EXERCISE DETAILS
Your task is to write out every line of the data exactly. Drop the pictures.

SOURCE MATERIAL
:::
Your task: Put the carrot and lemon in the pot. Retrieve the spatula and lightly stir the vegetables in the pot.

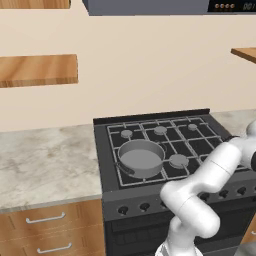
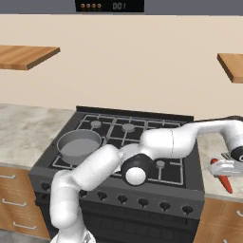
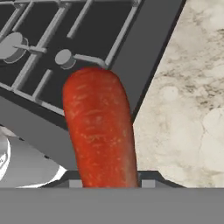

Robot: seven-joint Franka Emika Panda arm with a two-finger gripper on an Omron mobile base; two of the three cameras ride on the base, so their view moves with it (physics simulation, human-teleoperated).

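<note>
The orange-red carrot point(image 3: 99, 131) sits right of the stove point(image 2: 118, 156), apparently lifted above the counter beside it. The grey pot point(image 1: 140, 158) stands upright on the stove's front-left burner, empty.

- We see a black gas stove point(image 1: 165, 145) with grey burner grates at the centre of the left base view, knobs point(image 1: 144, 206) along its front at 6 o'clock.
- We see marble table point(image 1: 45, 162) at 9 o'clock of it, wooden drawers point(image 1: 50, 232) beneath.
- We see wooden shelves point(image 1: 37, 69) on the beige wall at 10 o'clock.
</note>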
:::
RESPONSE TO THIS EXERCISE
Your task: Put the carrot and lemon in the pot. Retrieve the spatula and lightly stir the vegetables in the pot.


Robot: seven-joint Franka Emika Panda arm with a two-finger gripper on an Omron mobile base; two of the three cameras ride on the base, so their view moves with it (physics simulation, human-teleoperated).

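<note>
The orange-red carrot point(image 3: 99, 131) sits right of the stove point(image 2: 118, 156), apparently lifted above the counter beside it. The grey pot point(image 1: 140, 158) stands upright on the stove's front-left burner, empty.

- We see a black gas stove point(image 1: 165, 145) with grey burner grates at the centre of the left base view, knobs point(image 1: 144, 206) along its front at 6 o'clock.
- We see marble table point(image 1: 45, 162) at 9 o'clock of it, wooden drawers point(image 1: 50, 232) beneath.
- We see wooden shelves point(image 1: 37, 69) on the beige wall at 10 o'clock.
</note>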

No more output is expected here.